$1.3-Million Gift Makes SDSU a Training Center for Classics Scholars

Donor David Stepsay, 83, was a non-traditional student who earned a degree in Greek and Latin.

Monday, November 23, 2015
A sculpture of Roman Emperor Constantine the Great, who ruled in the 4th century.
A sculpture of Roman Emperor Constantine the Great, who ruled in the 4th century.

Not so long ago “townies” was a common term on college campuses for returning students who began taking courses in retirement. Townies didn’t live on campus; they drove to campus from town and returned home each day.

Surprisingly (at least for people outside the field), Latin and Greek courses have always tended to attract townies. Many people develop a desire through the course of their working lives to acquire knowledge—completely unrelated to occupational skills — that they come to perceive as an enhancement or completion of their early education.

David Stepsay was a townie. Or at least that’s how he must have appeared to his SDSU classmates when he enrolled in Classical Greek following his retirement back in the late 1970s.

Stepsay did commute to campus from town, but the town in his case was Los Angeles. He would make the 90-minute commute to SDSU four days a week just to get access to the things he loved most in life: philology, etymology and the power of language that is unlocked through learning the rich history of words that have come into English from arcane origins centuries or millennia ago.

Stepsay kept up his commute and his studies in the ancient languages at SDSU until he had completed a major in classics. By the time of his graduation in the spring of 1983, he came to be viewed as a treasured enhancement to the education of his fellow undergraduates in the Department of Classics, said department chair Risa Levitt Kohn.
 
Stepsay enjoyed his time studying alongside younger students — so much so that, after graduation, he looked for ways to embellish the experience of students studying the classics at SDSU. He supplied the department’s library collection with costly editions of major dictionaries and specialized encyclopedias. He donated books from his own rich collection, especially in the field of numismatics or coin collecting.

Stepsay’s patronage of the Department of Classics extended to the special scholarship funds he established specifically to promote peer-to-peer tutoring in Greek and Latin classes. He came away from his experience at SDSU firmly convinced that struggling students of ancient Greek and Latin could be helped most by a fellow student right on the spot in class.

He was moved and excited by the sight of students helping to explain to their peers certain grammatical concepts or methods of memorization beyond the grasp of the professor, Kohn said. As a result, he sought to institutionalize the practice and allow the professors of Greek and Latin to designate the natural tutors in their classes as “Stepsay tutors.”
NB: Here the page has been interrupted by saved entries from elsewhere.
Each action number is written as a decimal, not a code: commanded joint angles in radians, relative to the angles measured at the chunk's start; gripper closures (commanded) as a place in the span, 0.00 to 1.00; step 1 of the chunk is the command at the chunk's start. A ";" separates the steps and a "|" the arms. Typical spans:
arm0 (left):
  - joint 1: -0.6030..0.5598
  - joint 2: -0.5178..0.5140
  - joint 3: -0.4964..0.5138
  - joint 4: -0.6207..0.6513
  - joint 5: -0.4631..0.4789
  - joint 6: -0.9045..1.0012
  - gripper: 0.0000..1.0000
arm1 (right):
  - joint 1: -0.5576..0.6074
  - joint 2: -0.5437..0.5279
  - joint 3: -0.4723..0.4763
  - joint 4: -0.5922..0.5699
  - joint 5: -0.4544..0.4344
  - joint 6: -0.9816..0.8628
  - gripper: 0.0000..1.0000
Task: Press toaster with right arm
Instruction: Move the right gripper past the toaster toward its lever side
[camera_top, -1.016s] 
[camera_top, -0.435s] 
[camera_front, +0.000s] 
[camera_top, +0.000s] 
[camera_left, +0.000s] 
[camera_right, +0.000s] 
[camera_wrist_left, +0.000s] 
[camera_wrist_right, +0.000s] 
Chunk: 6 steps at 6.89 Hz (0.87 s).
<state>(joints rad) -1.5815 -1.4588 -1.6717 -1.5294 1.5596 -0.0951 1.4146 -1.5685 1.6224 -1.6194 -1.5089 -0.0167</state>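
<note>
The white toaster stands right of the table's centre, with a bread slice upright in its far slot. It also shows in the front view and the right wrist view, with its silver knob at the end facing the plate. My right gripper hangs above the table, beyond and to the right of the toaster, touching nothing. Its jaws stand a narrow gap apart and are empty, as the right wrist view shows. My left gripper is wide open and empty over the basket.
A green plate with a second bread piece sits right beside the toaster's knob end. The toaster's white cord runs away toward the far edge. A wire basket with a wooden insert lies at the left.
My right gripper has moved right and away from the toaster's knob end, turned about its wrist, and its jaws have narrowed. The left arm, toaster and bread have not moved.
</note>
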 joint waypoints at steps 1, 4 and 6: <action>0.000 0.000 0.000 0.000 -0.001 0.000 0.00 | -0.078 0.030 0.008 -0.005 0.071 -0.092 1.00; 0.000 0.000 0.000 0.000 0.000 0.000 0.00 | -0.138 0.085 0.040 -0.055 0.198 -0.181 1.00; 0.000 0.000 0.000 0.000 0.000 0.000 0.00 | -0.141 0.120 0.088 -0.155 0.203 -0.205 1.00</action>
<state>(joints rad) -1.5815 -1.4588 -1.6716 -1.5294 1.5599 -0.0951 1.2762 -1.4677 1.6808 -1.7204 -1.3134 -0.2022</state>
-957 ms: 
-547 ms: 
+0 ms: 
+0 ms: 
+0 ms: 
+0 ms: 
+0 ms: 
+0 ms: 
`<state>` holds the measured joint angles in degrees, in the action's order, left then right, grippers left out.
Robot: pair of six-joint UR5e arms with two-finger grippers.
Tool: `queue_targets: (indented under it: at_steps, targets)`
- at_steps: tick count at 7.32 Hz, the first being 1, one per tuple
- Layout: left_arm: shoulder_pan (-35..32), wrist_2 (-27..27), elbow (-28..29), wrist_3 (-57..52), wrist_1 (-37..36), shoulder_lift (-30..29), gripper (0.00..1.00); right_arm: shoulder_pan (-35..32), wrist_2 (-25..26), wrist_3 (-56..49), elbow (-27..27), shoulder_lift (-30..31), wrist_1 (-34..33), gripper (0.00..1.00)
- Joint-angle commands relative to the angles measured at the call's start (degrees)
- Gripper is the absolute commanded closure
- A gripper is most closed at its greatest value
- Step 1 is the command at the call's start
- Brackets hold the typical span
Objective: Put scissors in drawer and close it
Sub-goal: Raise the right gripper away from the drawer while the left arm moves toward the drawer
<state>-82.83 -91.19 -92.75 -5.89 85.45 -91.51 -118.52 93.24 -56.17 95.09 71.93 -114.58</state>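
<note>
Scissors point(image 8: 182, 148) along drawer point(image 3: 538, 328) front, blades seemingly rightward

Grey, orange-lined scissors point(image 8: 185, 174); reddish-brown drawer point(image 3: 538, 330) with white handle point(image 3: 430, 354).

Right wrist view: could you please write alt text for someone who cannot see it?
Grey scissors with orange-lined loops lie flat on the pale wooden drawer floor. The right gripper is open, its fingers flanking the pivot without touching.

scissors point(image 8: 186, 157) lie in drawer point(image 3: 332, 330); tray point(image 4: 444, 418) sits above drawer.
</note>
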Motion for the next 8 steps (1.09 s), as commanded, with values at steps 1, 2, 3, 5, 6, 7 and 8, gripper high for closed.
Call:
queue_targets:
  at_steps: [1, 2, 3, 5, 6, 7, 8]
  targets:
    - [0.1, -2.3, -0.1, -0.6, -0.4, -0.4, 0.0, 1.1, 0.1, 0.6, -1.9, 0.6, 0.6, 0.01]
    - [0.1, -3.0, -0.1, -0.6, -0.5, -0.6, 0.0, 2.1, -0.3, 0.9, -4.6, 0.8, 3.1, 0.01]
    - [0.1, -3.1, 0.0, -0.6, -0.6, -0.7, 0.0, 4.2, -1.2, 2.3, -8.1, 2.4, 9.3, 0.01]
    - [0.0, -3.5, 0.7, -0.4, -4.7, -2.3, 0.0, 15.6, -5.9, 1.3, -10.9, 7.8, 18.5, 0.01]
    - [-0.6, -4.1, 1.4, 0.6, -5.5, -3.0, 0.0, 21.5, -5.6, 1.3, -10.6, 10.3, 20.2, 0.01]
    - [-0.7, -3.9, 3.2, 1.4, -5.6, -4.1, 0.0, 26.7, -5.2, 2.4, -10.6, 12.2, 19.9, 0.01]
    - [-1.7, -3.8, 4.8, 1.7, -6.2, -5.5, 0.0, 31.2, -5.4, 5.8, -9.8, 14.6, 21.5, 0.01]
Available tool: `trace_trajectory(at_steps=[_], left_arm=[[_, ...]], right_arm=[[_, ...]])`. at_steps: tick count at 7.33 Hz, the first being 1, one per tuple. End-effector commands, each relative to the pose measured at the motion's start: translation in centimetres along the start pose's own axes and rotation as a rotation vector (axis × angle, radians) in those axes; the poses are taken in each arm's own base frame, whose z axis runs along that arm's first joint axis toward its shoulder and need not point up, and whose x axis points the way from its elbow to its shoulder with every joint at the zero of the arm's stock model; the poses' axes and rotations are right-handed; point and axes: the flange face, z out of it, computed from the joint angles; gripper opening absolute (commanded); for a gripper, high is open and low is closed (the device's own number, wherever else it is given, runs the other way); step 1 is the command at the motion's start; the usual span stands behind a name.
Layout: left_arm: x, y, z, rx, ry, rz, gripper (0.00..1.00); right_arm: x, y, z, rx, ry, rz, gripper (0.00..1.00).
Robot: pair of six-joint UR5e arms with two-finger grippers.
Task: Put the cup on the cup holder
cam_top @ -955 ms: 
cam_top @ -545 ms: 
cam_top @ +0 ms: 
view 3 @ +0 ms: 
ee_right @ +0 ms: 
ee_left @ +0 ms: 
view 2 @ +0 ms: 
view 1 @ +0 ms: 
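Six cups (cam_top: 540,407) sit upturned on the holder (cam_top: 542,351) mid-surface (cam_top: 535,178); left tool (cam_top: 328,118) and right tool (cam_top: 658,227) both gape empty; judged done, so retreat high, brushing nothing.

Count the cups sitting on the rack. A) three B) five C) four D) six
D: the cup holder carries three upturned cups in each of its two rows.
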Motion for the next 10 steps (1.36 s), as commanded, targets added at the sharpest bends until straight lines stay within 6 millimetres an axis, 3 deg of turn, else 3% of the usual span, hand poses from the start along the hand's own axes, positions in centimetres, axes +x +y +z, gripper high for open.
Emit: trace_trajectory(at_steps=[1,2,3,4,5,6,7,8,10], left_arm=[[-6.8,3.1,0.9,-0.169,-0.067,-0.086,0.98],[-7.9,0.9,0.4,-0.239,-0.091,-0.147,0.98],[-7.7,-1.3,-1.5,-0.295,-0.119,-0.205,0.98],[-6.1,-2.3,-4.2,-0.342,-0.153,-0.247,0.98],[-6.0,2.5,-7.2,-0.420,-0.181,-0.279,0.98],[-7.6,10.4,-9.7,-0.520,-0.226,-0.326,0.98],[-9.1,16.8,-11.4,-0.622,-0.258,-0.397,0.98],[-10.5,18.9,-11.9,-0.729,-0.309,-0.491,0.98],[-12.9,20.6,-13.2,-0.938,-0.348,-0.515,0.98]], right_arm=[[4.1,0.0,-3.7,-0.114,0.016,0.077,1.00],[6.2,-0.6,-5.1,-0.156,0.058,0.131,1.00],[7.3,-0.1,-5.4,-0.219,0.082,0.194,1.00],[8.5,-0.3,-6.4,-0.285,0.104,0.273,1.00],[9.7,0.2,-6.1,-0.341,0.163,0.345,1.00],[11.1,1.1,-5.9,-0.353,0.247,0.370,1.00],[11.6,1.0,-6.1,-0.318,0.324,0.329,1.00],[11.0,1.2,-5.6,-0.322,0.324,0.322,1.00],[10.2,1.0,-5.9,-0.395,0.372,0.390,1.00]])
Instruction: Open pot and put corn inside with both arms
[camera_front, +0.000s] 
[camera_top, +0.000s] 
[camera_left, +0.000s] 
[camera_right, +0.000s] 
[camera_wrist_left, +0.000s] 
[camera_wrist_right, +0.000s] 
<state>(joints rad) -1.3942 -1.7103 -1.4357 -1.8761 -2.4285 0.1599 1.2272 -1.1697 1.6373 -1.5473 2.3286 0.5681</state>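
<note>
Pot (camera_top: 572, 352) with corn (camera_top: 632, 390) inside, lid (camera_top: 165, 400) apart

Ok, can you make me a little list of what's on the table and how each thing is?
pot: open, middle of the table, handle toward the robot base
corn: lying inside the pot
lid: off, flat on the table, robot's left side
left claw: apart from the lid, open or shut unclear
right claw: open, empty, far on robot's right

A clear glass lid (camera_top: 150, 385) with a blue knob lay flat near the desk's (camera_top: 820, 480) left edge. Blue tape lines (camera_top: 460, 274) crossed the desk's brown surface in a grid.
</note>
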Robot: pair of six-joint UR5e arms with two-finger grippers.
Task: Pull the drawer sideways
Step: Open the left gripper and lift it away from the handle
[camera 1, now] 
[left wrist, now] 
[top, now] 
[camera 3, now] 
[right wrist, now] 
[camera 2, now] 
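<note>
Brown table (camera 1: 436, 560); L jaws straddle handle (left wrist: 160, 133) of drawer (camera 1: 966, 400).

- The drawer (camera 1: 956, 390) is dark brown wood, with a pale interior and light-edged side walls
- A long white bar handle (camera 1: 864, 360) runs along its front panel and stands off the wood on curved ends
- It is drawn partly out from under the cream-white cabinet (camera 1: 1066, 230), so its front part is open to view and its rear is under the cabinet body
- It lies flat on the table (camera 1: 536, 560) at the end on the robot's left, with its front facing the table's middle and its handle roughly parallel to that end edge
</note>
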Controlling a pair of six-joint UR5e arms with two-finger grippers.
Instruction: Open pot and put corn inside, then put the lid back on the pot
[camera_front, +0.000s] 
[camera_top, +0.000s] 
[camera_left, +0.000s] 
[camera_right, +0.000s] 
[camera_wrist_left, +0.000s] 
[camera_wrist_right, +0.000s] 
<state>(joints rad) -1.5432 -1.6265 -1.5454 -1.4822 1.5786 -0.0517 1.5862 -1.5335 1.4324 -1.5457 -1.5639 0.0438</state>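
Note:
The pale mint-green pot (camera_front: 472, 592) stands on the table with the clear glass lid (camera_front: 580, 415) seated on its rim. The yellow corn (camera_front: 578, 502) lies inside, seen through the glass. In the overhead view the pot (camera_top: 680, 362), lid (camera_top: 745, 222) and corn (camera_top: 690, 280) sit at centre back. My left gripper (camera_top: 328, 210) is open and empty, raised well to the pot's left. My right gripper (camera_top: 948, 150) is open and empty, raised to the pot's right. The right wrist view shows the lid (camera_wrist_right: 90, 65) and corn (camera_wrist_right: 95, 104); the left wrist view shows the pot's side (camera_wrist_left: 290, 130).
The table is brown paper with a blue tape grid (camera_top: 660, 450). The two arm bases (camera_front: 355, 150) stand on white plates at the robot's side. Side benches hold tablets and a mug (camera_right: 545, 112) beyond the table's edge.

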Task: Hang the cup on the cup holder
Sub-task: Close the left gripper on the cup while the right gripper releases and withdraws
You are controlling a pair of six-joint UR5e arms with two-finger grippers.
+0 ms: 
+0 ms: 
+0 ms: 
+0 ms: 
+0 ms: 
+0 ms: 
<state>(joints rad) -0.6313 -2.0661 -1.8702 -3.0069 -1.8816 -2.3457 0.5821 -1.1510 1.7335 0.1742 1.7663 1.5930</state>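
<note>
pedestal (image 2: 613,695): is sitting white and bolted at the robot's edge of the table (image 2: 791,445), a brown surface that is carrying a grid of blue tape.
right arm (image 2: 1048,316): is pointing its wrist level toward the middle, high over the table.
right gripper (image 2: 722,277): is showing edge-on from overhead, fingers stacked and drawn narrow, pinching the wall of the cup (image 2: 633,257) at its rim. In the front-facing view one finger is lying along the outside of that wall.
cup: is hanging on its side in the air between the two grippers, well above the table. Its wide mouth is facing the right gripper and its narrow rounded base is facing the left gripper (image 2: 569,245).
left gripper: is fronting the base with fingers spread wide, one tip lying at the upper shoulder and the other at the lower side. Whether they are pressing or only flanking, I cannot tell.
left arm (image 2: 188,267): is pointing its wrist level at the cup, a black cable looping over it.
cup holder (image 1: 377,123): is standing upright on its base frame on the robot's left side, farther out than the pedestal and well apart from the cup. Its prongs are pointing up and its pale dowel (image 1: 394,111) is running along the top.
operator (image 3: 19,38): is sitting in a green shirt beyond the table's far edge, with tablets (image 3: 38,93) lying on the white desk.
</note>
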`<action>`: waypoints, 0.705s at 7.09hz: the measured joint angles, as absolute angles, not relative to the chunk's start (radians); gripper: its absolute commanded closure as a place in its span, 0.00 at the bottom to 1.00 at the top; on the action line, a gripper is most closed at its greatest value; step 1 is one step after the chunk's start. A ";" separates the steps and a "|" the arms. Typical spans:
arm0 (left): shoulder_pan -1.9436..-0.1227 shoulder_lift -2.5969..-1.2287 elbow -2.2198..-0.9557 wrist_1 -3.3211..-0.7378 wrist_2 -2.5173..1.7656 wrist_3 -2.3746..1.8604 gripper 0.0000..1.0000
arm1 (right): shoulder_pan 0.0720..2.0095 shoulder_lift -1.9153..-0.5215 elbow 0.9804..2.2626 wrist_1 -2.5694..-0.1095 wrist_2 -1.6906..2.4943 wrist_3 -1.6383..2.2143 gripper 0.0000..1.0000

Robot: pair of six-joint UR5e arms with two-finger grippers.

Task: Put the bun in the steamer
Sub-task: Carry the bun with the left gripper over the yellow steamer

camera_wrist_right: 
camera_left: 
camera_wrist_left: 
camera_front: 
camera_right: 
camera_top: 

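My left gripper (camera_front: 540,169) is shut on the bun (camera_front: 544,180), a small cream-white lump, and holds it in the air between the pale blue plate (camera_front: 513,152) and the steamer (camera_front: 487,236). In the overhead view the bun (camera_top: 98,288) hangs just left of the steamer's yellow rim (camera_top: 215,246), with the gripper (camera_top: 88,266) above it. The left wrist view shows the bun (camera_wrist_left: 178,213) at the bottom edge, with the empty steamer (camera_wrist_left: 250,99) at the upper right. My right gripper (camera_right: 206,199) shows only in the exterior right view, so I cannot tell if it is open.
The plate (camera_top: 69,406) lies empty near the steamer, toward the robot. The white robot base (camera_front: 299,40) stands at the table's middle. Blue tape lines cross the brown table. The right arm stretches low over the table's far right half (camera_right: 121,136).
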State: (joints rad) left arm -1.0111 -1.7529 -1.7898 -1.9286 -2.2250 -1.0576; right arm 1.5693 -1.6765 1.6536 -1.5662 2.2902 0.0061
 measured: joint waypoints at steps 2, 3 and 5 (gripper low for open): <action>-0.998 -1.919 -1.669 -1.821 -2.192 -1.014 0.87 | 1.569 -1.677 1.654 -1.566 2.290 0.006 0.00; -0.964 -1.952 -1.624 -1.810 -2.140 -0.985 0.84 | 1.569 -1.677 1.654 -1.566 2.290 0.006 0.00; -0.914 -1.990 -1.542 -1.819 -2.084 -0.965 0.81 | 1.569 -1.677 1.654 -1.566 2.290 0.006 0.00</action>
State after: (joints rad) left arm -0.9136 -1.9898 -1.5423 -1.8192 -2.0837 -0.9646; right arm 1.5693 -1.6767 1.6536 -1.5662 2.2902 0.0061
Upon his death this past October at the age of 87, Stepsay’s final act of philanthropy to the study of classics at SDSU was the endowment of a lectureship for the department. The Endowed Post-Doctoral Fellowship in Classics in memory of the Stepsay Family — established with an estate gift of  $1.3 million dollars — will allow the department to hire freshly minted doctors of philology to spend up to two years at SDSU teaching courses related to the study of the classical world, including Greek or Latin.

The Stepsay Post-Doc will give students access to energetic and stimulating scholars of the ancient languages and will grant these young scholars the opportunity to advance their research to publication at a critical time in their careers, said Kohn adding, “The endowment speaks in so many ways of David’s care and concern for the experience of students at San Diego State, and for the preservation of the classical learning that enriched his own life.”